Actualités | Publié le 28/08/2008 à 11:02
A lire : pour en finir avec les idées reçues sur la mondialisation et les territoires
La Rédaction
La revue « Pouvoirs Locaux » de l’Institut de la décentralisation invite de nombreux chercheurs à réfléchir aux nouveaux phénomènes de reterritorialisation et à leurs conséquences sur les politiques locales.

Dans son dernier numéro, la revue Pouvoirs Locaux ose une analyse originale et passionnante d’un phénomène émoussé par la surmédiatisation : la mondialisation. A contre-courant des théories souvent admises d’une globalisation qui sonnerait la fin des territoires, le dossier de juin titré « territoires et mondialisation » donne à voir une nouvelle géographie économique. Une vision d’autant plus cruciale pour les décideurs locaux qu’elle implique des recompositions socio-spatiales majeures. En inventant la « glocalisation » – contraction de global et local- dans les années 90, les experts établissent les relations directes entre l’échelon local et les flux globaux.
Autre idée reçue battue en brèche par ce dossier : une économie mondialisée ne concernerait que les grandes régions métropolitaines. Faux, répondent les chercheurs, qui estiment que les villes moyennes sortent gagnantes de la mondialisation quand elles sont intégrées dans un territoire où la métropole choisit d’associer activement et concrètement les villes de son environnement régional. Deux exemples, Lorient et Marseille, illustrent ces analyses.

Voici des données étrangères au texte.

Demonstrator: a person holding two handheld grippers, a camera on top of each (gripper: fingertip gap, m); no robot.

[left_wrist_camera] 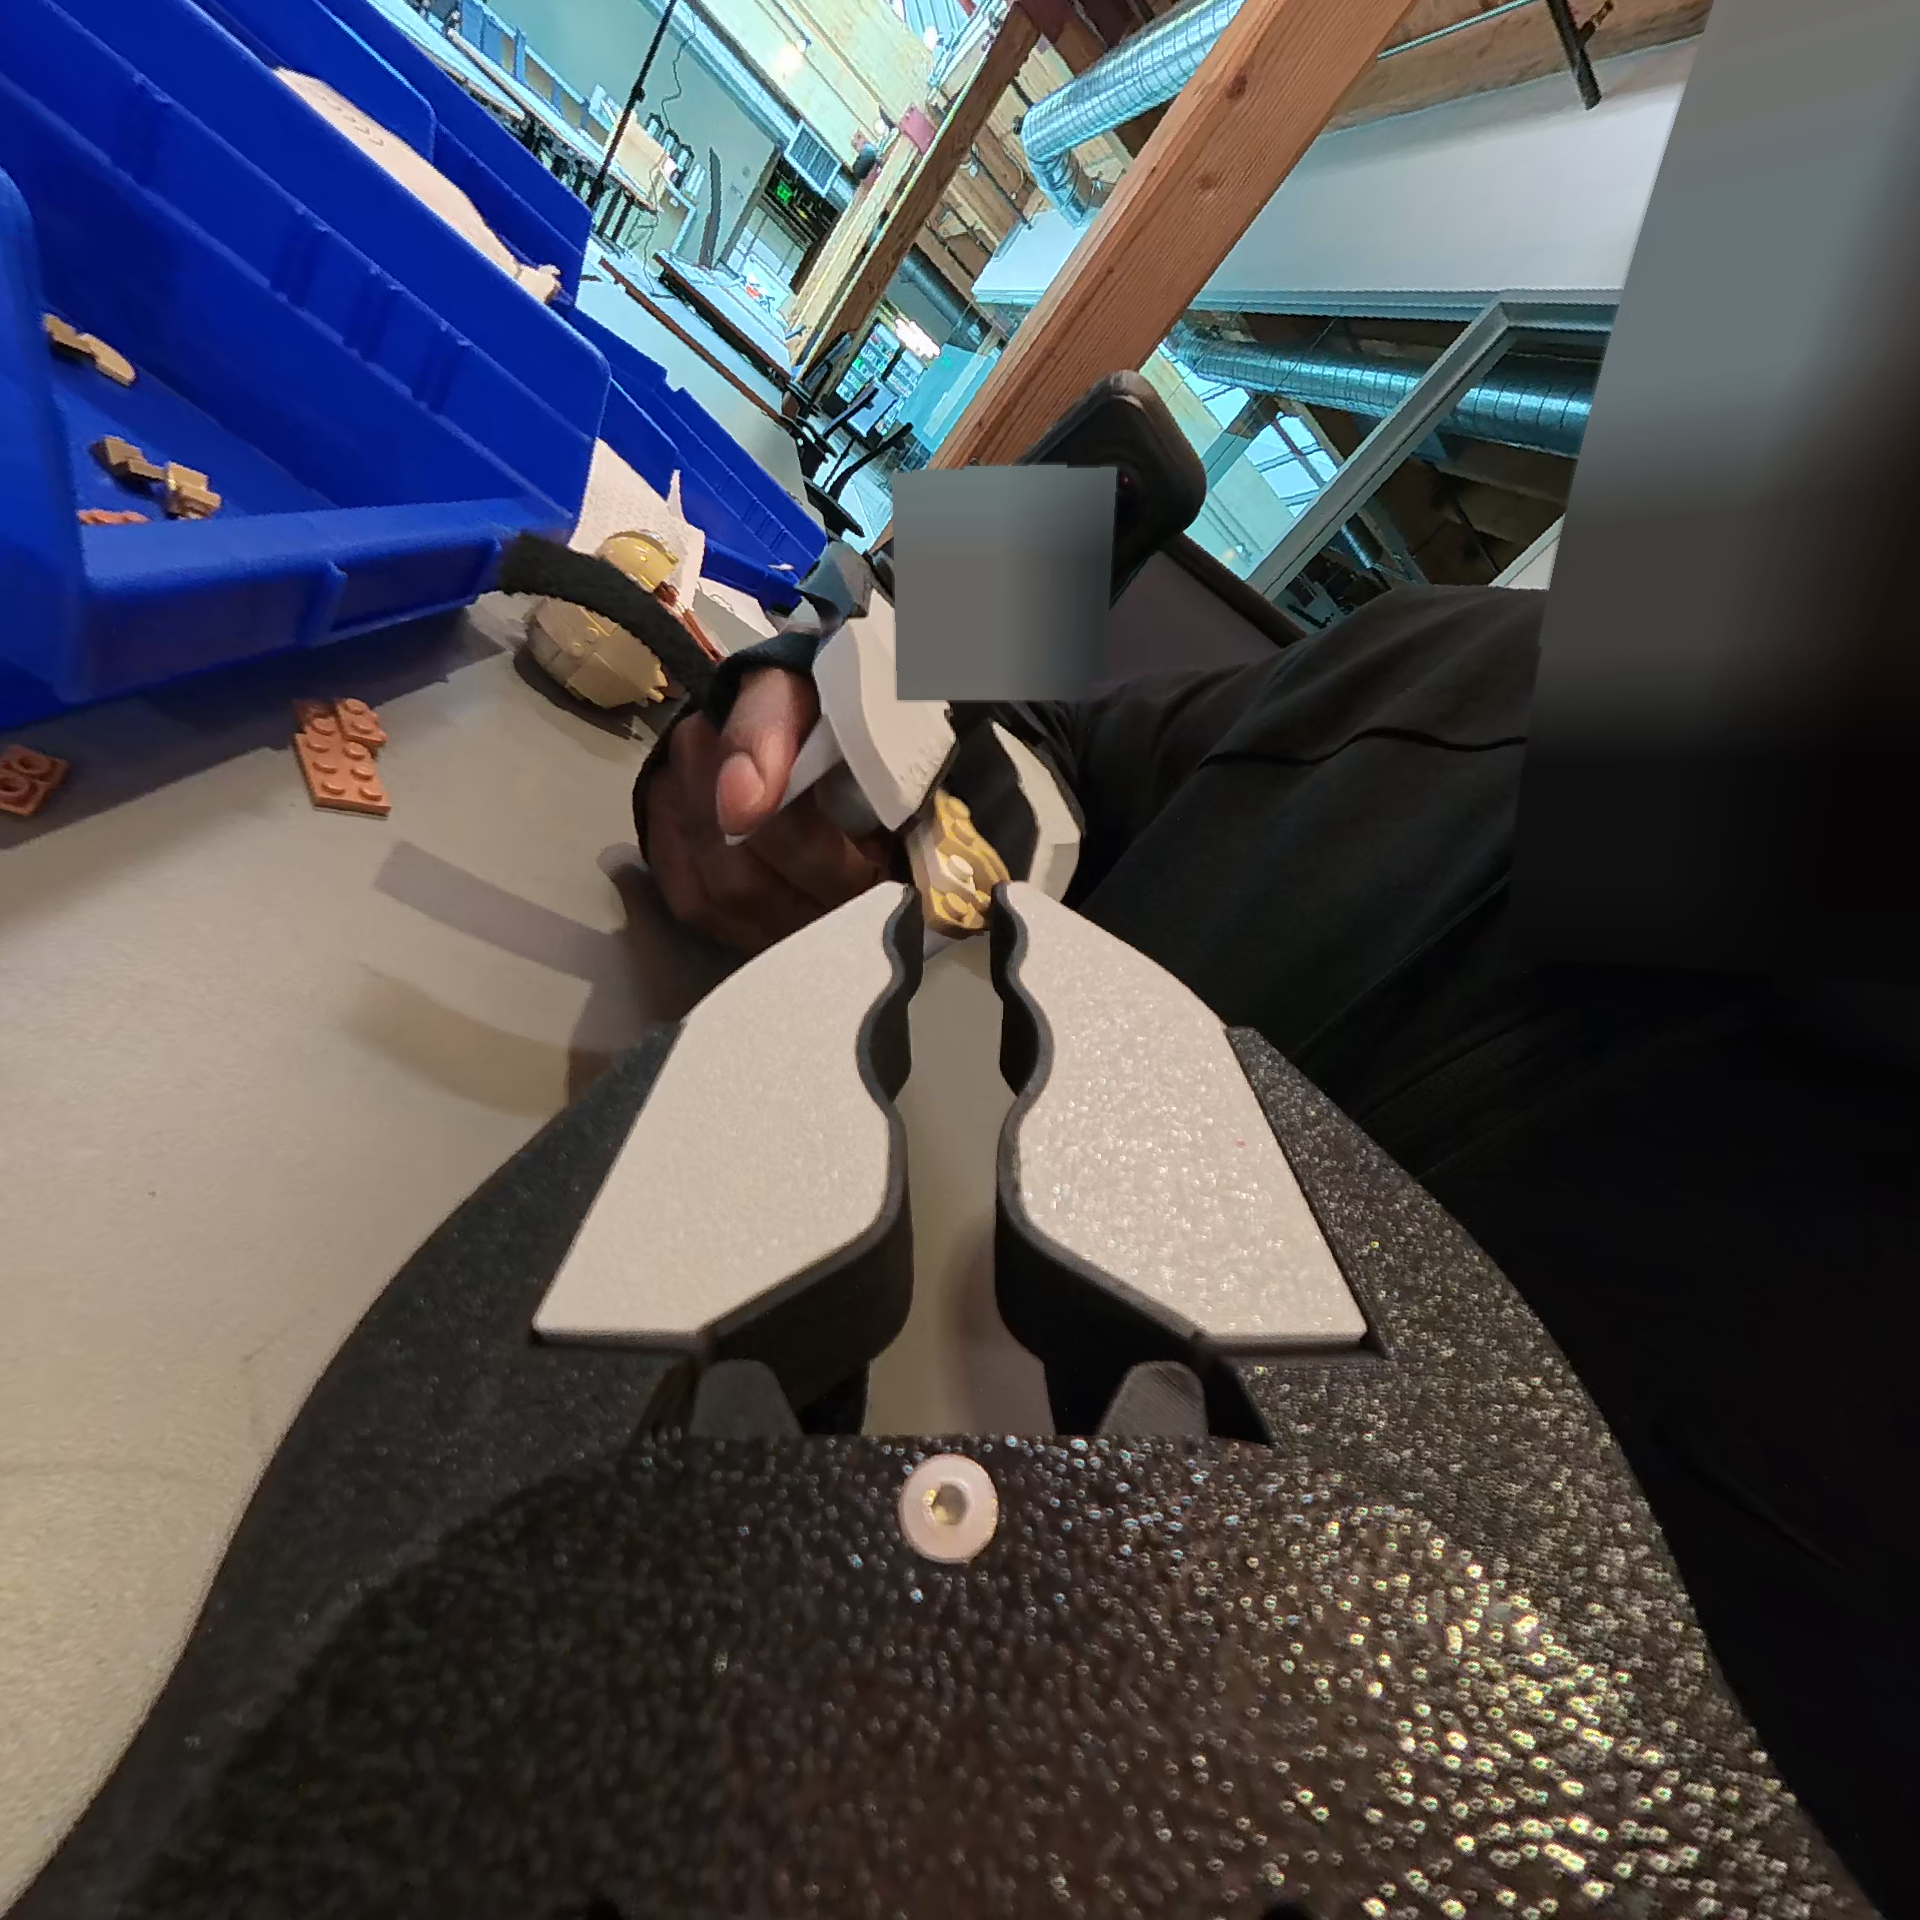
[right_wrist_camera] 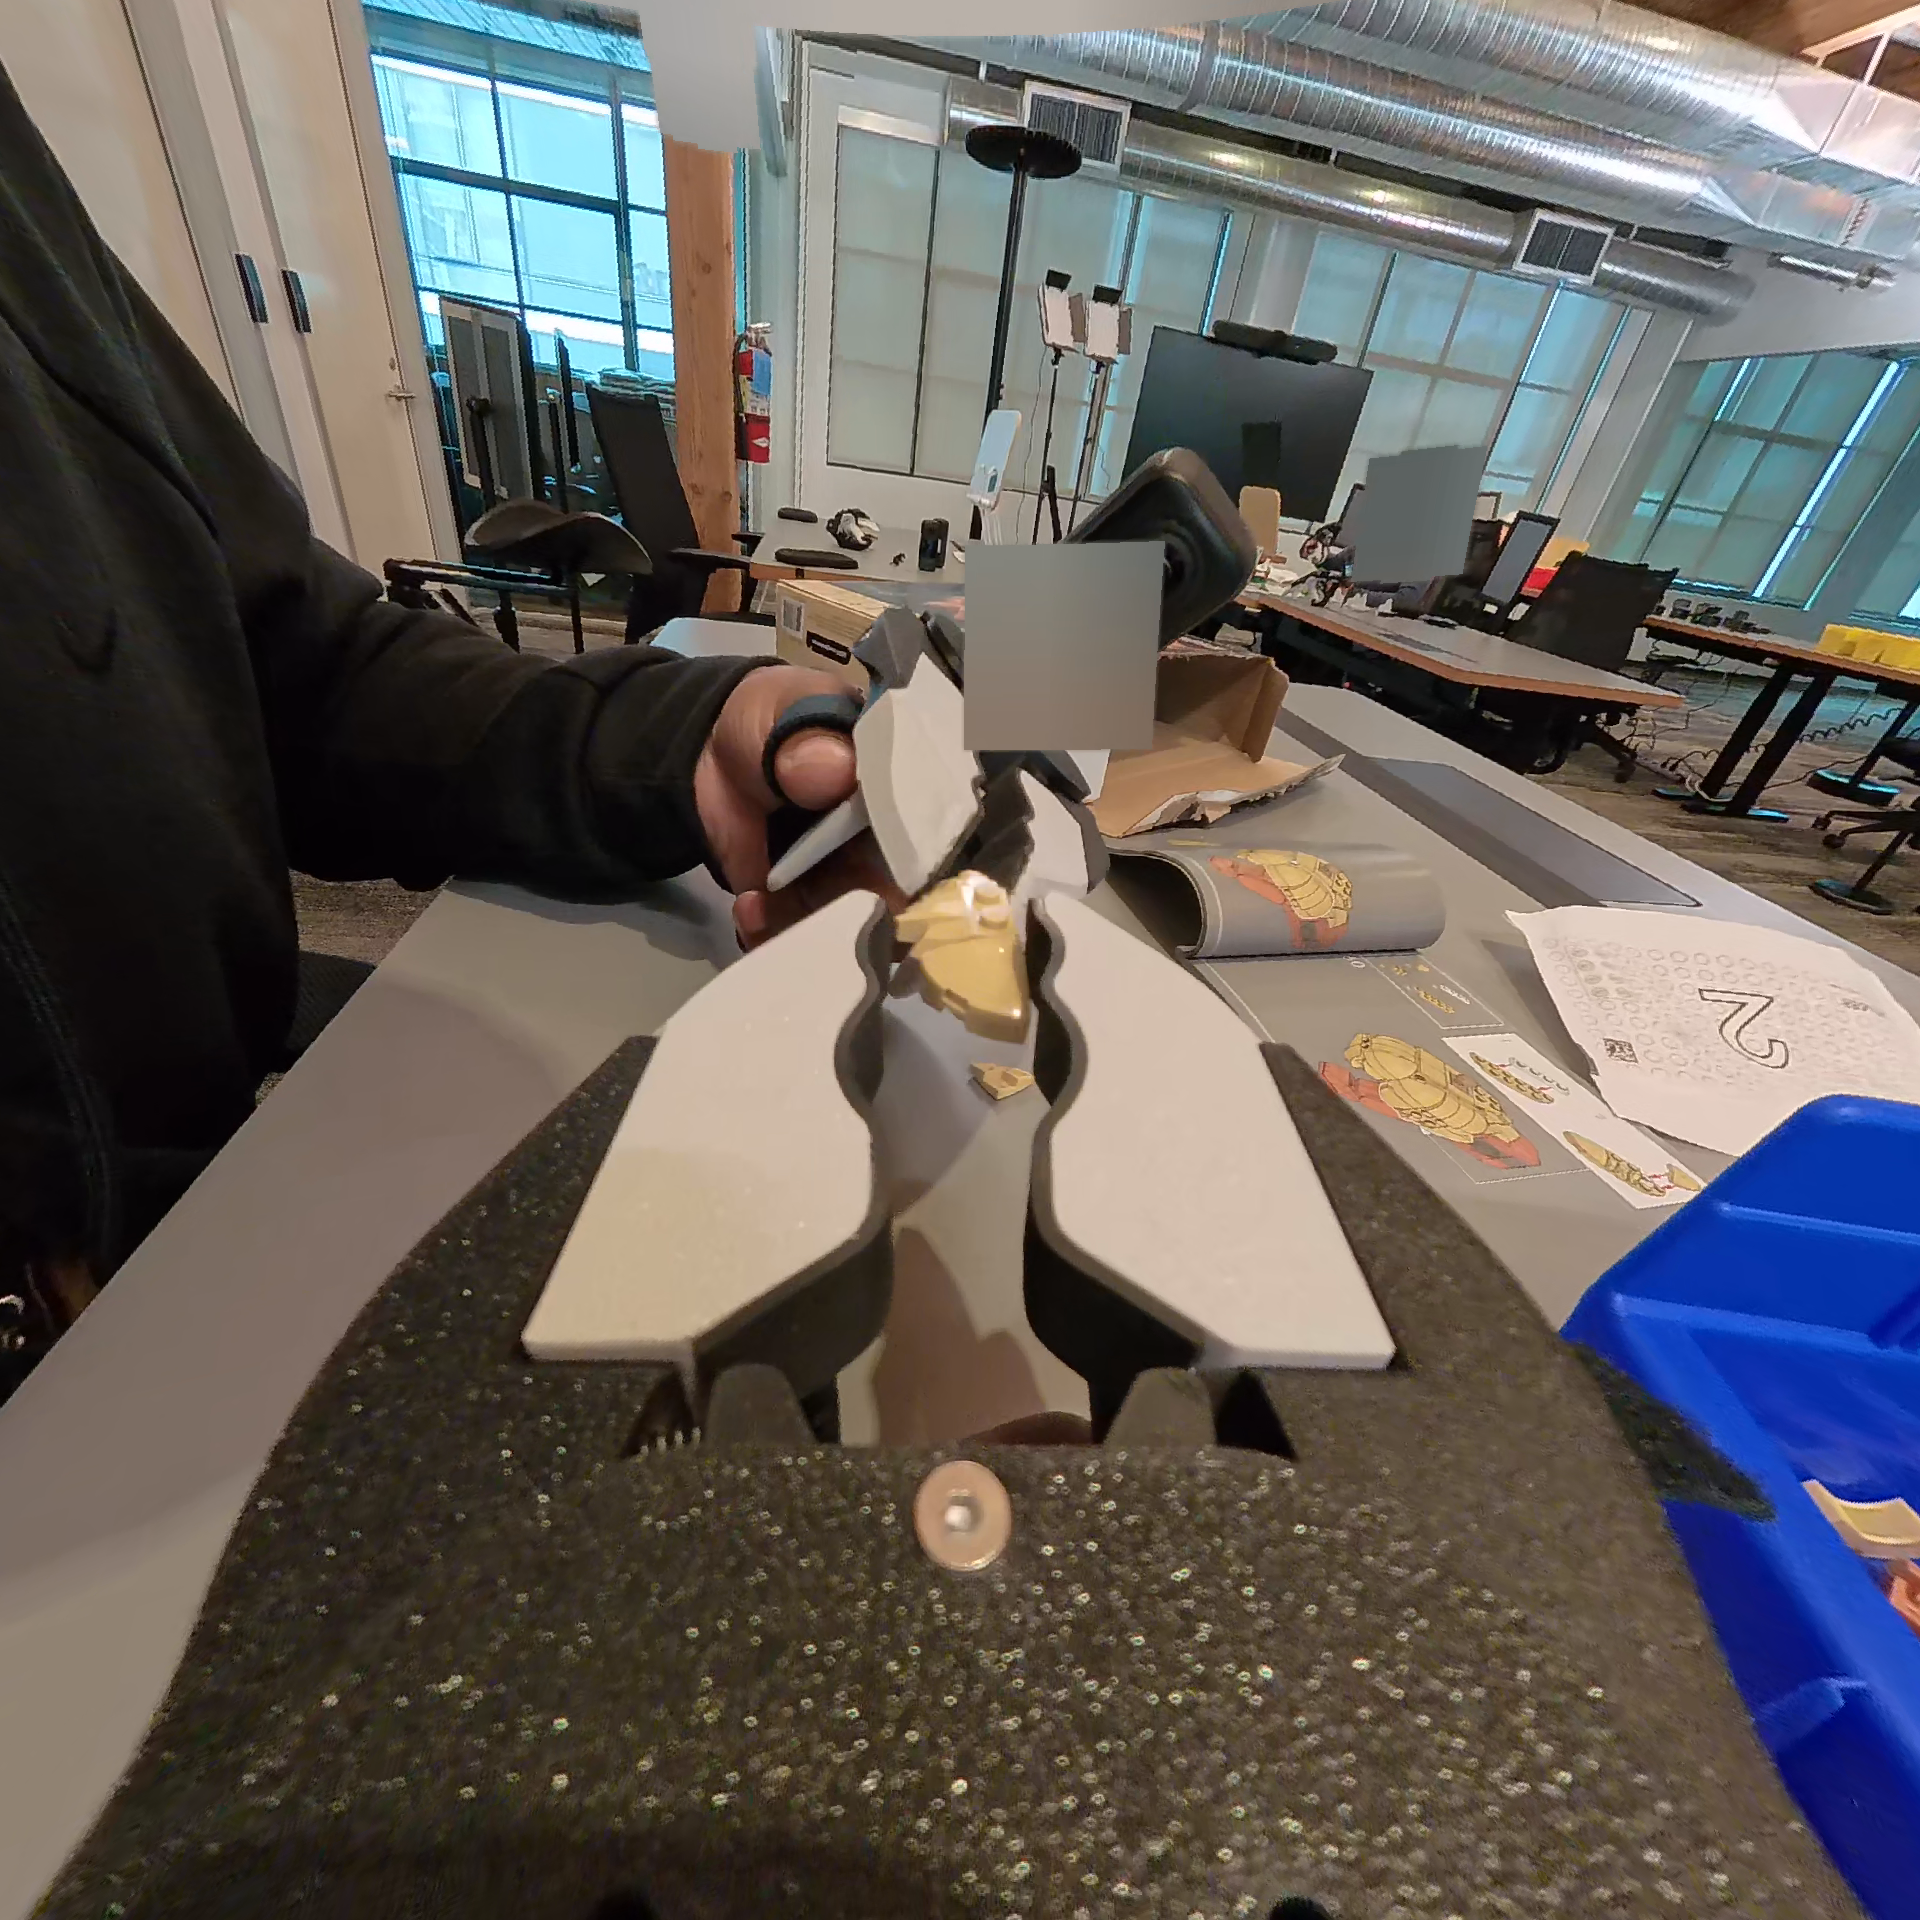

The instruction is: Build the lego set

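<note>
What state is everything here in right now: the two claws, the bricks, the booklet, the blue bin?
Left gripper: shut on the tan lego piece.
Right gripper: shut on the same piece, held above the table.
Booklet: open, lying on the table.
Blue bin: open-topped, loose pieces inside.
Brown plates: loose on the table, unused.

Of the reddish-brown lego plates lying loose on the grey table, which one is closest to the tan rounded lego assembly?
The larger reddish-brown studded plate cluster, lying just left of the tan rounded assembly. The other, a small reddish-brown plate, sits farther left at the picture's edge.
</note>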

Point d’orgue du dossier, l’interview de Pierre Veltz, économiste et directeur de l’Institut des hautes études de développement et d’aménagement des territoires en Europe (IHEDATE). « Il préconise une solide coopération entre les acteurs afin d’initier les dynamiques innovantes dans les territoires. A l’heure d’une « mondialisation à haute résolution », Veltz qualifie les territoires locaux de « réservoirs privilégiés de ressources relationnelles » à condition bien entendu qu’ils préférent la coopération aux affrontements de clocher. Il va jusqu’à revendiquer une réforme structurelle des institutions territoriales pour faire de la région le lieu privilégié d’une stratégie économique et de l’intercommunalité une instance légitime parce qu’issue du suffrage universel », résume Cynthia Ghorra-Gobin, directrice de recherche au CNRS.
Pour finir sur une note prospective, Pouvoirs Locaux donne la parole à Jacques Lévy, professeur de géographie à l’Ecole Polytechnique fédérale de Lausanne, et qui vient de diriger un ouvrage collectif « L’invention du monde-une géographie de la mondialisation ». Le chercheur nous invite à revisiter « le monde comme lieu ».
« Territoires et mondialisations », revue Pouvoirs Locaux, Les cahiers de la décentralisation, n°77, II/2008, juin, 15 euros.